Implementation of IAS 19 ‘Employee Benefits’ (revised)
The Group implemented IAS 19 with effect from 1 January 2013. IAS 19
requires: the immediate recognition of all actuarial gains and losses;
interest cost to be calculated on the net pension liability or asset at the
long-term bond rate, such that an expected rate of return will no longer be
applied to assets; and all past service costs to be recognised immediately
when a scheme is curtailed or amended. Implementation of IAS 19
resulted in an increase in the loss after tax of £84 million for the year
ended 31 December 2012 and £154 million for the year ended 31
December 2011. This also resulted in an increase in the loss per ordinary
and B share of 0.8p for the year ended 31 December 2012 and 1.4p for
the year ended 31 December 2011. Prior periods have been restated
accordingly.
Implementation of IFRS 10 ‘Consolidated Financial Statements’

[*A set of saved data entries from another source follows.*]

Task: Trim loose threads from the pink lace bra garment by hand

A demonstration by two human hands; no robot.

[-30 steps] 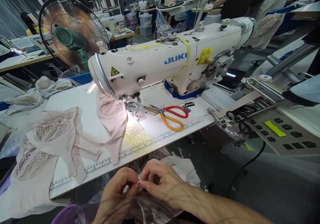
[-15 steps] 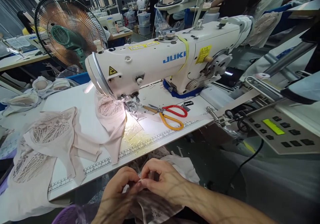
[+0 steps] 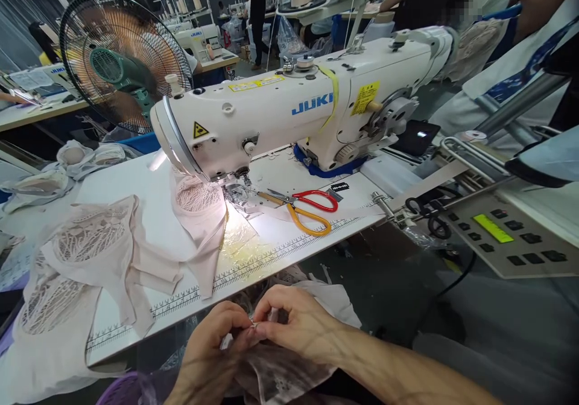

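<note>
Below the table's front edge, my left hand [image 3: 219, 338] and my right hand [image 3: 292, 323] meet fingertip to fingertip. Both are closed in a pinch on the edge of a beige lace garment piece [image 3: 280, 372], which hangs down beneath them. The exact spot between the fingertips is too small to make out. Ahead of my hands stands a white JUKI sewing machine [image 3: 266, 109]. A beige bra piece [image 3: 199, 212] lies by its needle area. Scissors [image 3: 312, 212] with one red and one orange handle rest on the table to the right of the needle.
More lace bra pieces [image 3: 90, 242] lie at the table's left. A razor blade [image 3: 340, 187] sits behind the scissors. At right is a control panel [image 3: 511, 236]; a fan [image 3: 126, 61] stands at back left. A purple basket [image 3: 120, 390] is below. People work behind.
My hands keep nearly the same pinch and place. At the upper right, a person has come closer into view, and a dark-clothed person in the background has moved left.
</note>
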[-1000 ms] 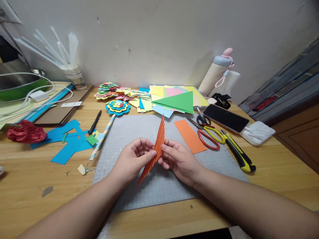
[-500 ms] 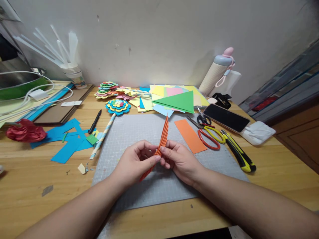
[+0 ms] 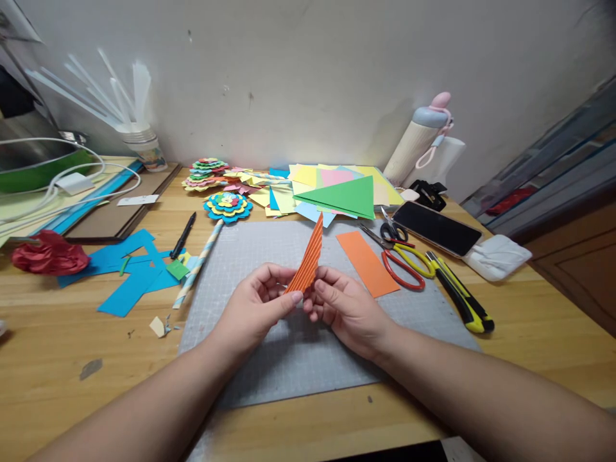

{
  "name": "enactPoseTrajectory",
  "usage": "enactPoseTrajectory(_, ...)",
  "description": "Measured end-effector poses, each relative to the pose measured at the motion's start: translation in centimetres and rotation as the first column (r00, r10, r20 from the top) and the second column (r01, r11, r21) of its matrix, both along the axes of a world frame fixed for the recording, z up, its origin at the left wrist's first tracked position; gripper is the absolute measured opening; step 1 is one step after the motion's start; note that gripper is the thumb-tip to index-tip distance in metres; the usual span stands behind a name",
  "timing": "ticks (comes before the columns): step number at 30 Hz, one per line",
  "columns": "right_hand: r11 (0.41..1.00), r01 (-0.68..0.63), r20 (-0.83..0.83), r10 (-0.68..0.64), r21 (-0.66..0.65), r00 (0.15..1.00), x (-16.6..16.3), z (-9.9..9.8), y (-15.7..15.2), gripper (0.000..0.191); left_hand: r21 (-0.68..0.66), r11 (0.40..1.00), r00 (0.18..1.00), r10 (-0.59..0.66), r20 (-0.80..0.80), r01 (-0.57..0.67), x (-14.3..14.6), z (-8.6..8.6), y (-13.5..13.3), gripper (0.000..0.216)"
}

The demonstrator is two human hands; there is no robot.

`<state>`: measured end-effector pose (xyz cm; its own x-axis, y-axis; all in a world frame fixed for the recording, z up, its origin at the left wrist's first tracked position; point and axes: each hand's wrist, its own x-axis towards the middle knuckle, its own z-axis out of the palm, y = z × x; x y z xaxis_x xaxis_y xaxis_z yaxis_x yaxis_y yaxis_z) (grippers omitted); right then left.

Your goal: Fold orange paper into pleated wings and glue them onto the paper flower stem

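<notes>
A strip of orange paper (image 3: 308,260), folded into narrow pleats like a fan, is held up over the grey cutting mat (image 3: 269,359). My left hand (image 3: 262,298) pinches its lower left part, thumb in front and fingers behind. At the lower right edge, the curled fingers of my right hand (image 3: 344,305) close on the pleats, partly hidden from view. The pleated paper's top points up and away from me. On the mat right of my hands lies a flat orange paper strip (image 3: 368,263).
Scissors (image 3: 404,266), a utility knife (image 3: 459,292) and a phone (image 3: 437,226) lie to the right. Leftward are blue paper scraps (image 3: 132,289), a black pen (image 3: 183,235) and a paper flower (image 3: 228,206) on a striped stem. Coloured sheets (image 3: 344,197) lie behind the mat.
The pleated paper has turned and spread, so more of its face shows. My left hand has shifted slightly left, and my right thumb has come off the front of the pleats.
</notes>
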<state>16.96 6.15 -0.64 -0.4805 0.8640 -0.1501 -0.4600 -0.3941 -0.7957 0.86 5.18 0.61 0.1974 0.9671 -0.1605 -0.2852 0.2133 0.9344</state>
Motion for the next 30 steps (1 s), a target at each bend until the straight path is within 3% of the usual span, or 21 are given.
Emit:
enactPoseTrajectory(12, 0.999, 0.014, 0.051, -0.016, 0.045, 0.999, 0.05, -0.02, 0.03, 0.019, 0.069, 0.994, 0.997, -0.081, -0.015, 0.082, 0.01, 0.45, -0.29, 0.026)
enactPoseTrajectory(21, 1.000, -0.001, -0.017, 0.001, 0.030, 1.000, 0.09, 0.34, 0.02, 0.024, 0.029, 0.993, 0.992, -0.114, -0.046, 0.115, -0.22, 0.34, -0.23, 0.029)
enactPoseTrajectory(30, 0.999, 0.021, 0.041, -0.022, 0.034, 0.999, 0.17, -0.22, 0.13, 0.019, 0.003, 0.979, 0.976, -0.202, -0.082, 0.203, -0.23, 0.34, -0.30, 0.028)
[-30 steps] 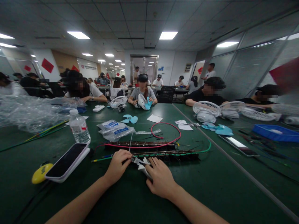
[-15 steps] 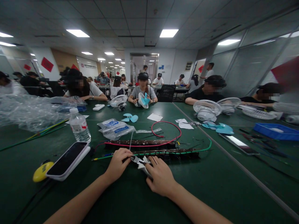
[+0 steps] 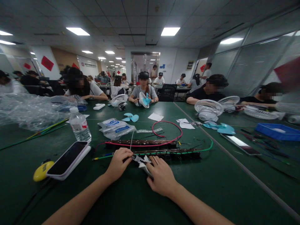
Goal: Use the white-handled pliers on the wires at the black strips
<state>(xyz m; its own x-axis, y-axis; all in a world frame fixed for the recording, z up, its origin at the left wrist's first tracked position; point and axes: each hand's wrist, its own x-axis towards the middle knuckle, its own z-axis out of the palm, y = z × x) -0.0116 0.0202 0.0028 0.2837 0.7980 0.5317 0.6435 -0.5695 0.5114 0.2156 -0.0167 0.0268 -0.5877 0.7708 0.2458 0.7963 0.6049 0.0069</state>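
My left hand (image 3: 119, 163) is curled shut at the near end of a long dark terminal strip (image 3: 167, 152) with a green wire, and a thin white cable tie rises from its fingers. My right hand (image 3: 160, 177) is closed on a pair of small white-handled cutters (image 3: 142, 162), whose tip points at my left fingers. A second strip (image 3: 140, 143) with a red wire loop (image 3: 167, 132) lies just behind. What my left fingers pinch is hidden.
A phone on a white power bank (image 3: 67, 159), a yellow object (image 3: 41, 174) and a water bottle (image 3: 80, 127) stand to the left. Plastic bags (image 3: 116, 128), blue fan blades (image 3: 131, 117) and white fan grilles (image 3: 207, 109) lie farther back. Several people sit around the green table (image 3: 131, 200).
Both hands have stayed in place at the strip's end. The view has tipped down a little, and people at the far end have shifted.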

The Group implemented IFRS 10 with effect from 1 January 2013. IFRS
10 adopts a single definition of control: a reporting entity controls another
entity when the reporting entity has the power to direct the activities of
that other entity so as to vary returns for the reporting entity. IFRS 10
requires retrospective application. Following implementation of IFRS 10,
certain entities that have trust preferred securities in issue are no longer
consolidated by the Group. As a result there has been a reduction in non-
controlling interests of £0.5 billion with a corresponding increase in
Owners’ equity (Paid-in equity); prior periods have been restated
accordingly.
Statutory results
The statutory results of the Group include the one-off and other items in
the appropriate captions in the income statement.
Reconciliations between managed and statutory results are detailed on
pages 169 to 171.
Glossary
A glossary of terms is provided on pages 549 to 556.